The nightmare choice facing Rally Sweden

David Evans examines the tough call facing the organizers of the next WRC round

Thierry Neuville

It’s snowing in Torsby. And it’s cold. Hang on a minute… it’s warming up. It’s raining. And now it’s sunny. It’s spring. Autumn. Every now and then it’s even winter.

One thing it definitely is, is the perennial question about conditions on the World Rally Championship’s so-called winter rally. Round two starts a week on Thursday, but the big question right now is: will it start at all?

I want it to happen. Sweden’s one of my absolute favourites. I’m desperate to spend the next week rummaging around the house looking for those spiky things I fasten to the bottom of my shoes to stop myself looking a complete idiot every time I walk outside.

But we have to be sensible. We have to be practical. Above all, we have to be safe.

Those are the three things Rally Sweden CEO Glenn Olsson has spent the last few weeks thinking about. Who’d be in his shoes? Spiky things on the sole or not, Olsson has to tread very carefully right now.

If he gambles, goes with it and is let down by the weather, Swedish stages softened by weeks of wet weather will be destroyed and his organization could face serious financial consequences in filling the ruts and righting the roads.

Worse still, canceling at this point would be a fiscal disaster as well.

It’s impossible not to feel for the organizers as they face an apparent choice between the devil and the deep blue sea. The frying pan and the fire.

Eyebrows were raised when, in Monte Carlo, Olsson told me the arrival of snow was only strictly necessary to add colour to the picture.

“It is,” he said, “a visual thing.”

Technically, of course, he’s absolutely right. We don’t need snow. In fact, the WRC’s regulation X-Ice North snow tire’s really not a huge fan of powder. It’s at its best when an icing sugar dusting tops a solid ice base. Then it works a treat.

So, give us a deep freeze and, even if it’s dry, the studs can bite and provide lateral and longitudinal grip. The fact the cars look like they’re whizzing through Wales is neither here not there. Round two can run.

Sebastien Ogier - Action

But the snow’s about more than just adding white to black. It’s about the snowbanks. Now, I’m not talking about the safety net of the in-off cornering technique deployed when braking’s been left too late. I’m not even talking about the glorious spectacle of the rooster trail of snow shot skywards as rear quarter connects with another great white wall.

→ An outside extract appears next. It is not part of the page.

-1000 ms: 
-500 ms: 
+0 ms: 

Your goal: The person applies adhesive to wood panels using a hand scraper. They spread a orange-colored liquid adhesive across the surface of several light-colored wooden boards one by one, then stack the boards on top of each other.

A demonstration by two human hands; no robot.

No, I’m talking about the impact the snowbanks have on the style and nature of the rally.

Snowbanks narrow the roads significantly and narrower roads generally lead to lower average speeds. With no snow, some reckon next week’s Rally Sweden could have the winner troubling Kris Meeke’s 2016 Rally Finland record average of 78.68mph for the fastest WRC round ever.

Yes, you’re absolutely right, the drivers remain the ultimate arbiters of their own speed. If they’ve got too much, if they’re not comfortable, they can always come off the gas and bother the middle pedal a bit more often.

Will they do that?

No.

Do the powers that be sometimes have to do that thinking for them?

Yes. Absolutely.

Underpinning any decision Olsson and his team makes right now is the absolute fact that everything could change overnight. Should a beast emerge from the east, dump feet-deep snow on the roads and then descend Scandinavia into the deepest of deep freezes, everything would be right in the World Rally Championship’s winter world.

The odds, I’m told, on that happening are fairly long. Second guessing the weather is folly these days. Yes, it’s going cold. But then it’s going warm. Or is it? Or isn’t it?

Instead, we face the compromise prospect of a shortened rally with single run of stages and the Junior WRC round and historic event being dropped amid miserably muddy conditions.

Currently, no factory team has tested for Rally Sweden. How can they? What’s the point? With test days limited to just 42 per year, no team is willing to risk wasting them on an event that could be dropped. Then there’s the cost of running a World Rally Car for two or three days.

But ultimately the teams haven’t tested because they want to run their cars in something vaguely representative to what they’ll see on the rally. If it runs.

If Olsson goes for it, test teams will be deployed to run in the coming days.

And those tests will be vital to examine stud retention levels in the tires and to discover how much punishment those Michelins and Pirellis can accept from the rocks and ruts they’re usually isolated from by a blanket of snow and ice. If nothing changes with the conditions between here and the start, round two will be a genuine voyage of discovery for everybody.

And that’s before we even think about the recce. I’ll leave you with the most prosaic of problems: what happens if the boys and girls make their notes in dry conditions, then it snows like mad all day Thursday? Snows so hard the stages have to be ploughed. What then? The notes they’ve written can’t be committed to. Sobering thought, that one.

As I said at the top of this column, I love Sweden and always have done. I wish Olsson and his team all the very best as they embark on one of the toughest decisions they’ve had to make in a long time.